Re: tuning autovacuum

From: Bruce Momjian <bruce(at)momjian(dot)us>
To: Robert Haas <robertmhaas(at)gmail(dot)com>
Cc: Euler Taveira de Oliveira <euler(at)timbira(dot)com>, Pgsql Hackers <pgsql-hackers(at)postgresql(dot)org>
Subject: Re: tuning autovacuum
Date: 2011-10-14 16:45:22
Message-ID: 201110141645.p9EGjMt24767@momjian.us
Views: Raw Message | Whole Thread | Download mbox | Resend email
Thread:
Lists: pgsql-hackers

Robert Haas wrote:
> On Wed, Jun 8, 2011 at 10:55 PM, Euler Taveira de Oliveira
> <euler(at)timbira(dot)com> wrote:
> > Em 08-06-2011 20:35, Robert Haas escreveu:
> >> Is the hint correct? ?I mean, what if there were 100 small tables that
> >> needed vacuuming all at the same time. ?We'd hit this limit no matter
> >> how high you set autovacuum_max_workers, but it wouldn't be right to
> >> set it to 101 just because every once in a blue moon you might trip
> >> over the limit.
> >>
> > I think so. You are picturing a scene with only one message. It is the same
> > case of the too-frequent-checkpoint messages; i.e., you should look if those
> > messages have some periodicity.
>
> Yeah, maybe. I'm just not sure there would be an easy way for users
> to judge when they should or should not make a change.
>
> >> I think it'd be really useful to expose some more data in this area
> >> though. ?One random idea is - remember the time at which a table was
> >> first observed to need vacuuming. Clear the timestamp when it gets
> >> vacuumed. ?Then you can do:
> >>
> > Hmmm. But this fine grained information alone doesn't help tuning the number
> > of autovacuum workers. I consider counters easier to implement and simpler
> > to analyze. But the timestamp idea has its merit because we already have a
> > similar statistic (last timestamp table was vacuumed or analyzed).
>
> Well, it won't directly tell you how many you need. But certainly if
> you see things getting further and further behind, you know you need
> more.
>
> Or, alternatively, you need to reduce vacuum_cost_delay. IME, that's
> actually the most common cause of this problem.

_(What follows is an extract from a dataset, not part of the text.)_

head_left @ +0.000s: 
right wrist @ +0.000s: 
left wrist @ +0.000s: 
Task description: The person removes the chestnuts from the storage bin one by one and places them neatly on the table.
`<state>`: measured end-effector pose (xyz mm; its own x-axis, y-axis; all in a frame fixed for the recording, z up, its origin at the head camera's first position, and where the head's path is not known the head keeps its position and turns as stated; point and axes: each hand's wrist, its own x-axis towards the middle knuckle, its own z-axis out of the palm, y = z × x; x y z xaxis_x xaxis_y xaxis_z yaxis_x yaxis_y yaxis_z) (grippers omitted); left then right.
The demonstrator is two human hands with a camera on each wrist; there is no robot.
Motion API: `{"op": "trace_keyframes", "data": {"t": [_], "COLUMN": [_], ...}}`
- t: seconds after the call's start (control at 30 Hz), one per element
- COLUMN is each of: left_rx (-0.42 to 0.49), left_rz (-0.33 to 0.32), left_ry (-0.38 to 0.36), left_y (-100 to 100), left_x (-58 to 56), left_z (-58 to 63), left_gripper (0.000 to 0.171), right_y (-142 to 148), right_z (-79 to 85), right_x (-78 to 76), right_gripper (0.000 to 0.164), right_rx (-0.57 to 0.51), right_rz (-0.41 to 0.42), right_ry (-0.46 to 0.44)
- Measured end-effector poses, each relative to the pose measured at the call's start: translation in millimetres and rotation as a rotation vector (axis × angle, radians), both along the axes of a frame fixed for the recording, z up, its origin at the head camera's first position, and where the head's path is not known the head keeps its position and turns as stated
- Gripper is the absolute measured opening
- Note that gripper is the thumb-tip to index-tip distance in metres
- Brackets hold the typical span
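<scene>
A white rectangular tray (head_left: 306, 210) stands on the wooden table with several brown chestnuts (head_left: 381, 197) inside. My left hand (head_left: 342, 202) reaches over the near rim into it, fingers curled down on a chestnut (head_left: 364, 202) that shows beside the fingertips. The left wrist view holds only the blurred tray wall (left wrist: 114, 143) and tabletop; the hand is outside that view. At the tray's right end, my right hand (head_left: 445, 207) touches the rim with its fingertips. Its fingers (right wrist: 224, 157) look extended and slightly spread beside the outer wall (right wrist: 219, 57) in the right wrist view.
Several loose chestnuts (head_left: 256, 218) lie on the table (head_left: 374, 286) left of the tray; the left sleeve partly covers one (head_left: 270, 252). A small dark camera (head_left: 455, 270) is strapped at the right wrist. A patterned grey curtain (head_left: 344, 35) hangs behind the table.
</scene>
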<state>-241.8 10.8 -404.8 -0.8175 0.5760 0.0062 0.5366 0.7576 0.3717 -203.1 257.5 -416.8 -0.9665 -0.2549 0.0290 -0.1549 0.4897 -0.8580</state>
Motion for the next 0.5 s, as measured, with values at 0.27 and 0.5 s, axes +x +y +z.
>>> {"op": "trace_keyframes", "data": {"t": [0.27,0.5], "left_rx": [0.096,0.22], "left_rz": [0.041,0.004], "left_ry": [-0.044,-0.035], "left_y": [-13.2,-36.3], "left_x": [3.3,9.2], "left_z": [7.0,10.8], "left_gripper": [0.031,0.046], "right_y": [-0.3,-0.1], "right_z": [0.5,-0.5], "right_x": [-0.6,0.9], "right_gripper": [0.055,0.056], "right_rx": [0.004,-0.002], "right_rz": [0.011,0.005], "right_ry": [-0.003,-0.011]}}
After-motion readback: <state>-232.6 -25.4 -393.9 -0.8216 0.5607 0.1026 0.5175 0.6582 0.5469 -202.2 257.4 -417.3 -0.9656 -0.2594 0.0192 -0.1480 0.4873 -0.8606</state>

This thread from June died because there was concern about the overhead
of additional autovacuum statistics, and I have to say I am not
super-excited about it either because most users will not use them.

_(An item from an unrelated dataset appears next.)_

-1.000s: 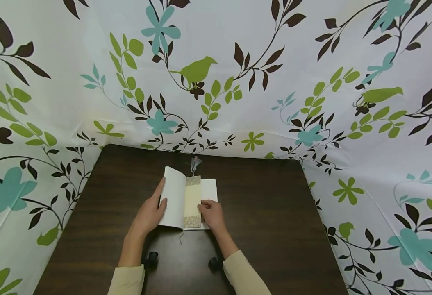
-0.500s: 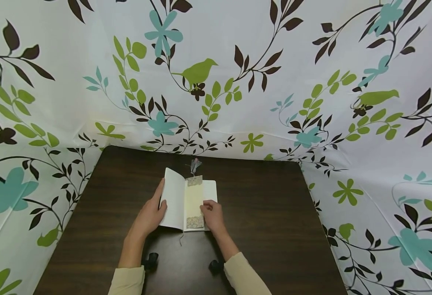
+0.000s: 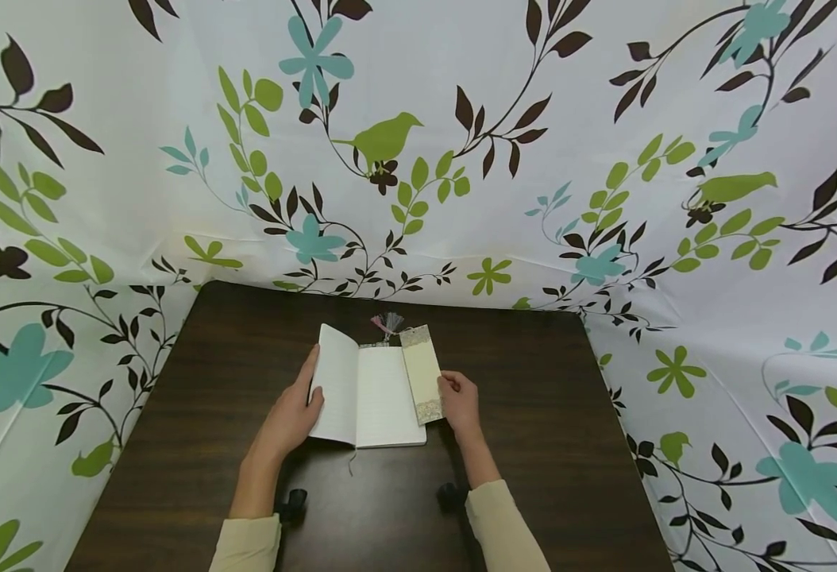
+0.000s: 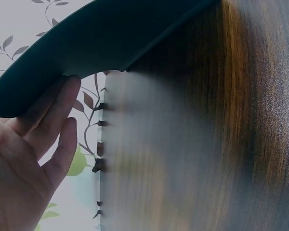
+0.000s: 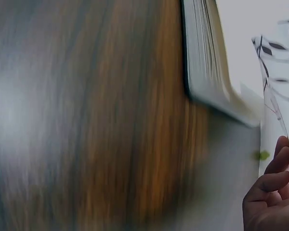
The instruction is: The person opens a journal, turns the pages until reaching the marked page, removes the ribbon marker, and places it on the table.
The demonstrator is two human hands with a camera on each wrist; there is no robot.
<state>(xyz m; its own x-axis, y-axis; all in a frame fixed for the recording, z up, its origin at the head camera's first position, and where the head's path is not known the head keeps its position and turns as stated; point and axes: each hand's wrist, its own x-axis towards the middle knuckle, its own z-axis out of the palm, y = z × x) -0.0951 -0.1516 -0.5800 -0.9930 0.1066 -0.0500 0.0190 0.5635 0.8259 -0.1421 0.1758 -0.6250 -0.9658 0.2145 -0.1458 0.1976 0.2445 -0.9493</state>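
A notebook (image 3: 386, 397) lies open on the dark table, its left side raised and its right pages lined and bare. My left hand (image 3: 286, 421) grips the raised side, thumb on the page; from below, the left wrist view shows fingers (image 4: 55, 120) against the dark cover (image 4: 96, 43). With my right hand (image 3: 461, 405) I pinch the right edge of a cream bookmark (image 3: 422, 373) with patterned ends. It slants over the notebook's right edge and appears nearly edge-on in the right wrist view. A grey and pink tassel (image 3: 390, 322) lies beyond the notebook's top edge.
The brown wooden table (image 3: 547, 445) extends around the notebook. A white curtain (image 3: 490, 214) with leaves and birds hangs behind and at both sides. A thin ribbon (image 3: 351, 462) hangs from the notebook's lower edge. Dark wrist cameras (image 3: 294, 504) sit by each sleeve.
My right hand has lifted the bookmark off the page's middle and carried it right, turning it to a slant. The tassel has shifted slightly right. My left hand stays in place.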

Ideally we would have something like checkpoint_warning that warns users
in the log when there are too few autovacuum workers and cleanup is
being delayed.

The big trick is how to accurately measure this. The amount of time
that a table waits to be vacuumed probably isn't relevant enough --- it
might have been days since it was last vacuumed, and waiting 10 minutes
isn't a big deal, so it is hard to say what _scale_ we would give users
for that warning that would make sense. We could compare it to the time
since the last autovacuum, but if the table is suddently heavily
modified, that doesn't help either.

I think it has to drive off of the 'n_dead_tuples' statistic value for the
table. I was toying with the idea of comparing the n_dead_tuples value
at the time the table is first scanned for autovacuum consideration, and
the value at the time an autovacuum worker actually starts scanning the
table.

The problem there is that if someone does a massive DELETE in that time
interval, or does an UPDATE on all the rows, it would think that
autovacuum should have been there to mark some dead rows, but it was
not. In the case of DELETE, having autovacuum work earlier would not
have helped, but it would have helped in the UPDATE case.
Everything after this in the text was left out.